Work instruction
When the line containing "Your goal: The" appears in the data below, begin copying there and stop only after the line containing "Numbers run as".

Records for the task
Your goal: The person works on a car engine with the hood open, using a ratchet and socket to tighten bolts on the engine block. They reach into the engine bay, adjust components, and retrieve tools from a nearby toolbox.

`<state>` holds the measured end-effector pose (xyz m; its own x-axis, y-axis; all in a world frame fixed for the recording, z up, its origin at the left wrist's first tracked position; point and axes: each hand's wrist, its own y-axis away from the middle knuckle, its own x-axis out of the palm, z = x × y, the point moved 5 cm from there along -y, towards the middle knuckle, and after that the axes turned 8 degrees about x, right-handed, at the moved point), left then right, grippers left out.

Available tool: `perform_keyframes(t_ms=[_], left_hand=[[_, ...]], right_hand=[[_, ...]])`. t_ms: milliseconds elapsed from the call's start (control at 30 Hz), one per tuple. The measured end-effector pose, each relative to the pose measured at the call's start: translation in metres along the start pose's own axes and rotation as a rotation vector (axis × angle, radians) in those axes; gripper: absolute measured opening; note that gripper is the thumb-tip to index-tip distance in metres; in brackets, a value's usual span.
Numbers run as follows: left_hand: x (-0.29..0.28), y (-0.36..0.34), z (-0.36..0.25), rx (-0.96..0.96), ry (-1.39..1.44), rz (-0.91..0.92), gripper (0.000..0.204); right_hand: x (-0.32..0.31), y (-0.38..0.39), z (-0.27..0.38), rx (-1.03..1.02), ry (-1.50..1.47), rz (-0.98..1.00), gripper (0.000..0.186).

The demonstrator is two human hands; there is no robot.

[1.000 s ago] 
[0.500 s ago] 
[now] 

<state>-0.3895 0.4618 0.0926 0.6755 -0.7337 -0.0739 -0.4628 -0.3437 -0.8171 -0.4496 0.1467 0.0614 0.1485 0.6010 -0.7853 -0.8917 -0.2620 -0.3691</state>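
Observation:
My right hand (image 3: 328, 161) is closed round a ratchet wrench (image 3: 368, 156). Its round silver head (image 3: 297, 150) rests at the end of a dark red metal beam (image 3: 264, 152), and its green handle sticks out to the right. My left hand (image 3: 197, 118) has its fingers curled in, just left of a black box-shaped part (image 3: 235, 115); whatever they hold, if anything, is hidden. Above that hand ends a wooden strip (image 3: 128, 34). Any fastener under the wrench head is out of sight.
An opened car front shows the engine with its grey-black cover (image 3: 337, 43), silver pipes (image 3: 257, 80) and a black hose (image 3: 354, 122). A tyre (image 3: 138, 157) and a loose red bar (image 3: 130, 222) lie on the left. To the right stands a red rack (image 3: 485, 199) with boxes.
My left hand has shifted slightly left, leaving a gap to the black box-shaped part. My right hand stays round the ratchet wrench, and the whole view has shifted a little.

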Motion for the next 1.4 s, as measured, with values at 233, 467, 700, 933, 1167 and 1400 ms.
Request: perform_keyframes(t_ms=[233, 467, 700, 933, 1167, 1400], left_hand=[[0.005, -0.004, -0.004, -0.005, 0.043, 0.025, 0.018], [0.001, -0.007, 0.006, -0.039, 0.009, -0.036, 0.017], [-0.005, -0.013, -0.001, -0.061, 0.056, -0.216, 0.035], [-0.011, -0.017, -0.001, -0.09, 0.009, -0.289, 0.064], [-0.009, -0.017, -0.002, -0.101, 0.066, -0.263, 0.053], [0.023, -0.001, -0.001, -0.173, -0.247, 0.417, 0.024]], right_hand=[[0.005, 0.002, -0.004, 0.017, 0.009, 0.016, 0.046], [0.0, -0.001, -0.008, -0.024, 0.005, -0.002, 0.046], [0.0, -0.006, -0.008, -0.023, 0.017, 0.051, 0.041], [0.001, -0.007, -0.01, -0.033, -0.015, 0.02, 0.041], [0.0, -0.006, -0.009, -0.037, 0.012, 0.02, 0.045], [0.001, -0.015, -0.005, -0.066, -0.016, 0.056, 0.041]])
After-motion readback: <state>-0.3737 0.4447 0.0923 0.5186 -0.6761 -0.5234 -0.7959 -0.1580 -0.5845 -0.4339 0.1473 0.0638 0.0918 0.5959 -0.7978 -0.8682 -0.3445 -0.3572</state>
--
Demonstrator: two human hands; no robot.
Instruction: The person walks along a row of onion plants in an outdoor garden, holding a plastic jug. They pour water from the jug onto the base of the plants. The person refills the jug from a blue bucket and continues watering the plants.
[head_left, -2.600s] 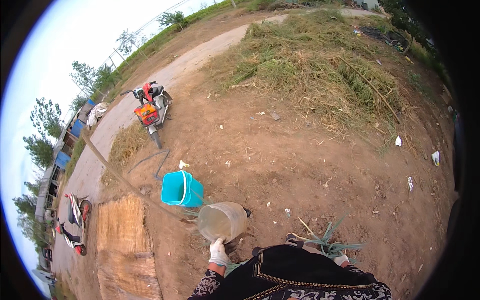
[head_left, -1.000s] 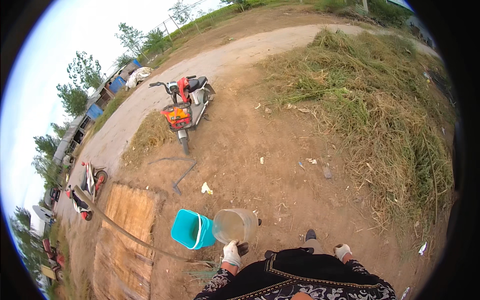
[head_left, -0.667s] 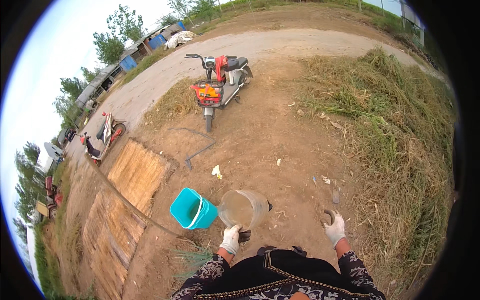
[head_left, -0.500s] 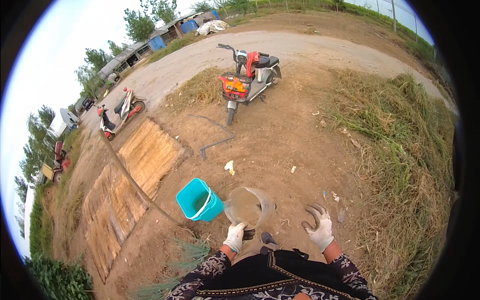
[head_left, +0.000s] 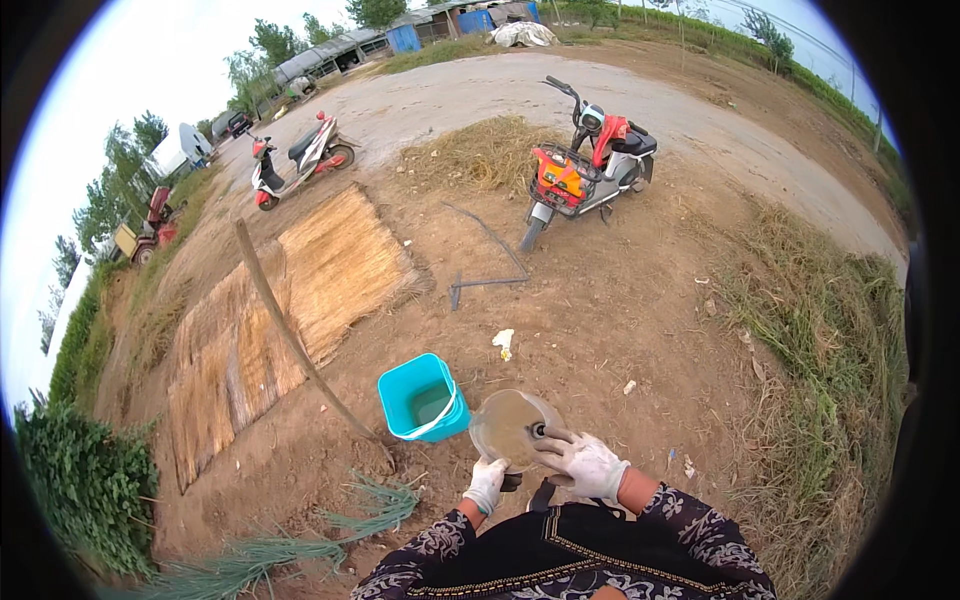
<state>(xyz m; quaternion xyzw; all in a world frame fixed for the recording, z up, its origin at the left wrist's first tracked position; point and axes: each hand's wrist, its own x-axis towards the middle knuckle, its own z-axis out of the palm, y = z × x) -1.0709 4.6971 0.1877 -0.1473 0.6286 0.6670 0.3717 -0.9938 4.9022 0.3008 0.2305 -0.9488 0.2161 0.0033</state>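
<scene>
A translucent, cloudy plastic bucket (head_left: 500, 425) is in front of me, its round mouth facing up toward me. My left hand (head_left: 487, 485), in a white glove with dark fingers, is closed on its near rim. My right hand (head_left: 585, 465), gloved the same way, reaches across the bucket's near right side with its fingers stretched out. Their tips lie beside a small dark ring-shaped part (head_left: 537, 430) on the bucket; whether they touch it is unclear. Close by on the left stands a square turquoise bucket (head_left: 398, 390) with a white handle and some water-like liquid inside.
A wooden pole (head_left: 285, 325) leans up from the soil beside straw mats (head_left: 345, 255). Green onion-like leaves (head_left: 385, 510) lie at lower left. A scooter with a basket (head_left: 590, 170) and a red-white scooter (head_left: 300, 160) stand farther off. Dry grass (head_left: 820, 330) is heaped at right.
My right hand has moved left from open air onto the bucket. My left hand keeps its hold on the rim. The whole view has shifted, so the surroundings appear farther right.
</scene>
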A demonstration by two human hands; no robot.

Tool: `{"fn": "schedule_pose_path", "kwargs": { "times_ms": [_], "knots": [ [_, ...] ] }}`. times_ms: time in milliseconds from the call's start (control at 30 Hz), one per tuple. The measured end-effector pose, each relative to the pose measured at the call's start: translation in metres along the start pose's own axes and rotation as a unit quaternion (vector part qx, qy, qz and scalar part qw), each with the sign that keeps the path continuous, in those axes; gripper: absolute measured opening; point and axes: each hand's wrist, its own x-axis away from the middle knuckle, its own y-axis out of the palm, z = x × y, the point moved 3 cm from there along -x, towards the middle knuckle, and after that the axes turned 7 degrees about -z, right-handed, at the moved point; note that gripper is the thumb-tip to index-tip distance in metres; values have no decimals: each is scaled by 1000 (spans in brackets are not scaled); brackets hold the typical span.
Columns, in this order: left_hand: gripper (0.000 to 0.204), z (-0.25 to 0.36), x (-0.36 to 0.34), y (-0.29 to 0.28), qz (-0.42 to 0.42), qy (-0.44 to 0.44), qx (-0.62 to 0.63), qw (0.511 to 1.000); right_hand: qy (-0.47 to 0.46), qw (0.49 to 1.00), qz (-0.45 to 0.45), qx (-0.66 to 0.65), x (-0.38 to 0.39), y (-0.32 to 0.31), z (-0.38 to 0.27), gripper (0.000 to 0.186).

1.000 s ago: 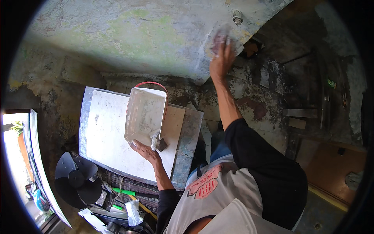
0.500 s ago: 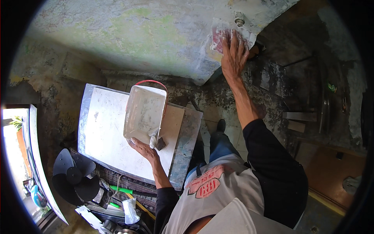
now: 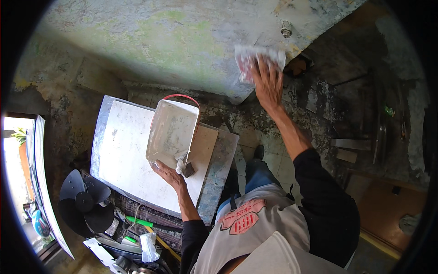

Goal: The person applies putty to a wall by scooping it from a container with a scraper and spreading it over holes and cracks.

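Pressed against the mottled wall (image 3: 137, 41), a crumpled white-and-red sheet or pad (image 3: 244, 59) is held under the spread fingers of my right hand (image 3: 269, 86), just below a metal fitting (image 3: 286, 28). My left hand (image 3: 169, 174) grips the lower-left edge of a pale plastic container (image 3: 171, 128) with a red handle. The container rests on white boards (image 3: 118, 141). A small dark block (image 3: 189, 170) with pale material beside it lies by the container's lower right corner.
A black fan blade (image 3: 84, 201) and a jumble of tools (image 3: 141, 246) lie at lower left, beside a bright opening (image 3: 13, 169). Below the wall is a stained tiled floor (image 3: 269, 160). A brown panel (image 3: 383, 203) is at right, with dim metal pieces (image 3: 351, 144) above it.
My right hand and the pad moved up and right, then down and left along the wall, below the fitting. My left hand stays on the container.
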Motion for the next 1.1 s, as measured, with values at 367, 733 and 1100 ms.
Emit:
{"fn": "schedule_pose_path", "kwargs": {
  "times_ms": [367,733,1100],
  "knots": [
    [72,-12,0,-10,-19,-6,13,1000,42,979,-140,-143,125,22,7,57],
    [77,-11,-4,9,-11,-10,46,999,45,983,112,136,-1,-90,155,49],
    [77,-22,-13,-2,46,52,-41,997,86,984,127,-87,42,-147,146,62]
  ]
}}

Answer for this exercise
Your goal: The person works on a car engine with the hood open, using a ratchet and socket to tighten bolts on the engine block. They reach into the engine bay, adjust components, and retrieve tools from a nearby toolbox.

`<state>` holds the measured end-effector pose (xyz m; its own x-axis, y-axis; all in a world frame fixed for the recording, z up, its origin at the left wrist's first tracked position; point and axes: each hand's wrist, its own y-axis away from the middle knuckle, its own x-axis out of the palm, z = x × y, the point moved 5 cm from there along -y, towards the middle knuckle, and after that the axes turned 8 degrees about x, right-handed, at the moved point), left then right, grippers left out.

Available tool: `perform_keyframes(t_ms=[_], left_hand=[[_, ...]], right_hand=[[_, ...]])`. t_ms: milliseconds elapsed from the call's start (control at 30 Hz), one per tuple. The measured end-effector pose, each relative to the pose measured at the call's start: translation in metres along the start pose's own axes and rotation as a rotation vector (axis × angle, radians) in those axes; gripper: absolute measured opening; note that gripper is the thumb-tip to index-tip distance in metres; in brackets, a value's usual span.
Numbers run as follows: left_hand: x (-0.29..0.28), y (-0.36..0.34), z (-0.36..0.25), rx (-0.96..0.96), ry (-1.39..1.44), rz (-0.91..0.92), gripper (0.000..0.204); right_hand: x (-0.32..0.31), y (-0.38..0.39), z (-0.27..0.38), rx (-1.03..1.02), ry (-1.50..1.47), rz (-0.98..1.00), gripper (0.000..0.186).

No more work is left in this exercise.